Sébastien Roger Sansoni (born 30 January 1978) is a French former professional footballer.

Career
Sansoni is a defender who was born in Marseille and made his debut in professional football, being part of the Neuchâtel Xamax squad in the 1999–2000 season. He also played for FC Martigues, LB Châteauroux and Ethnikos Asteras before joining Vitesse Arnhem.

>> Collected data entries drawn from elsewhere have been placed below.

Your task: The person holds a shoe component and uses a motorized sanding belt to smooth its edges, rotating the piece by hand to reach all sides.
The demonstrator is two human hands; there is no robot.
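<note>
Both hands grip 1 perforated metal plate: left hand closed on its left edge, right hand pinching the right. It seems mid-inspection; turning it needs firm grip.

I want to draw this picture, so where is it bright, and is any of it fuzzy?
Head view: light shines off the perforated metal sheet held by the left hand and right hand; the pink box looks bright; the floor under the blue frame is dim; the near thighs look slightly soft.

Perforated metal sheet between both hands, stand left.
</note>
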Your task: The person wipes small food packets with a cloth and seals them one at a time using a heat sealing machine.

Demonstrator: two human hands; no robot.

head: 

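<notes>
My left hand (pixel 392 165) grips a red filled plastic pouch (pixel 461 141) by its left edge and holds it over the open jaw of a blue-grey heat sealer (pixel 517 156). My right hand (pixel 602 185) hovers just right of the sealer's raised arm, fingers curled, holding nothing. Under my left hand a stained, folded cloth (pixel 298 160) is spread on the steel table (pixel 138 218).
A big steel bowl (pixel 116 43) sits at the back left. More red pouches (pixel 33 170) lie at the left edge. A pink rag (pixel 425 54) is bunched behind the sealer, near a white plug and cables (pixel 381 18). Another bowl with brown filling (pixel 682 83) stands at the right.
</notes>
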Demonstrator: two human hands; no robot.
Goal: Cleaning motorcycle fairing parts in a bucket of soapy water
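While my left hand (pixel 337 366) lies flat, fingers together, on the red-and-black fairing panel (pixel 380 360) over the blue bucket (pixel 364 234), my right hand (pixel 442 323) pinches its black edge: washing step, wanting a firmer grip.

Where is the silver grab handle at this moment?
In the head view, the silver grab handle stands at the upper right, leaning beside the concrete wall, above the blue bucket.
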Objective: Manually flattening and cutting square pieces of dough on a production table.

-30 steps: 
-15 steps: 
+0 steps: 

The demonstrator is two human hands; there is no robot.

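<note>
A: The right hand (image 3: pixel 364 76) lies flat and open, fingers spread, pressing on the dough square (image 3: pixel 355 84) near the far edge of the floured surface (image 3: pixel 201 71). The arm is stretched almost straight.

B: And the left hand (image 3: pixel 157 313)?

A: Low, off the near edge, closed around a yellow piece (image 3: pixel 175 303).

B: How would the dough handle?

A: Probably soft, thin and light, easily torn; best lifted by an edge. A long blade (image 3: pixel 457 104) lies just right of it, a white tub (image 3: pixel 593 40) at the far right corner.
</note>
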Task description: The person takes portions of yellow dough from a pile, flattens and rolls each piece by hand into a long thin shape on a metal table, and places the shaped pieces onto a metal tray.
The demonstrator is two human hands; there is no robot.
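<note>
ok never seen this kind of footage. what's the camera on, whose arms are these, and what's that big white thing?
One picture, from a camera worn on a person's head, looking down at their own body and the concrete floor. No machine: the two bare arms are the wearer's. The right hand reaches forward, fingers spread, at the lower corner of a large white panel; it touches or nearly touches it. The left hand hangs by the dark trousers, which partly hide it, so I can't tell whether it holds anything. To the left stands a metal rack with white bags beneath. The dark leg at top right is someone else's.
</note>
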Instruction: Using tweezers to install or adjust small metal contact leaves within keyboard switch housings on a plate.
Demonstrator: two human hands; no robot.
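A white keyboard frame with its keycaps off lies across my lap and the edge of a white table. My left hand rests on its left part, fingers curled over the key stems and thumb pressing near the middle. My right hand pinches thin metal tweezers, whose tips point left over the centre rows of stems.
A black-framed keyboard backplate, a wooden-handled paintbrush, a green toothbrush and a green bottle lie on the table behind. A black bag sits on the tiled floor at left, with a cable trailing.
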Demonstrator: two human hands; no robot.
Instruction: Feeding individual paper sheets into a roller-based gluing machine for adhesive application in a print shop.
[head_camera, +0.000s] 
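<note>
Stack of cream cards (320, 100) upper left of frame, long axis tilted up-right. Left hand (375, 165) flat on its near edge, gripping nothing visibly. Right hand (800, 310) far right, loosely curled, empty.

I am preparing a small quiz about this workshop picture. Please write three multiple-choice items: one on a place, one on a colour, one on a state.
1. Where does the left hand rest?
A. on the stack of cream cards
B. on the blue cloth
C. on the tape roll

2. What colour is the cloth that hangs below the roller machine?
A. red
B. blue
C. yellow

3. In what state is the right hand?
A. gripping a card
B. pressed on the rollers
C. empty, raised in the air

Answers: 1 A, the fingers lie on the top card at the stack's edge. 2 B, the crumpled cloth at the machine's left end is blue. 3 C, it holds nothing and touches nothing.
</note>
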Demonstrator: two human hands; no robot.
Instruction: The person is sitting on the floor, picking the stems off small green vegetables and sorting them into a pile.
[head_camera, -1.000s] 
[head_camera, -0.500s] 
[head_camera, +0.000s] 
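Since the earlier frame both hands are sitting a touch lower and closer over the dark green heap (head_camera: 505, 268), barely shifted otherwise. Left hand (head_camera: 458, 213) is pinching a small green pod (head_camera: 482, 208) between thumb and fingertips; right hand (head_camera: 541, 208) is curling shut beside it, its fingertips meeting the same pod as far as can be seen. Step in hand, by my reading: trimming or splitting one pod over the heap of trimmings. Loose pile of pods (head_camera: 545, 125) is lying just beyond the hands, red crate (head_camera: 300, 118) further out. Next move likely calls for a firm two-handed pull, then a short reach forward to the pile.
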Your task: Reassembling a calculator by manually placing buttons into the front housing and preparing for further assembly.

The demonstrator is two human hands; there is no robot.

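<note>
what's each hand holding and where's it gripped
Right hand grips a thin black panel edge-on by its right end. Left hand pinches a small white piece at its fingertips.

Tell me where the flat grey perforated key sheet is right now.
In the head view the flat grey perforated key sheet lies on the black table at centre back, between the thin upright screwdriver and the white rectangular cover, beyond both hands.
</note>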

In the 2006–07 season Sansoni held the Dutch headlines for biting in Roy Beerens' nose during an Eredivisie match between Vitesse and N.E.C., a Gelderland derby.

He signed for Russian Premier League side FC Khimki on 20 August 2009 until the end of the season. When the 2009 season ended he moved to Israel and signed for Maccabi Petah Tikva on 5 January 2010.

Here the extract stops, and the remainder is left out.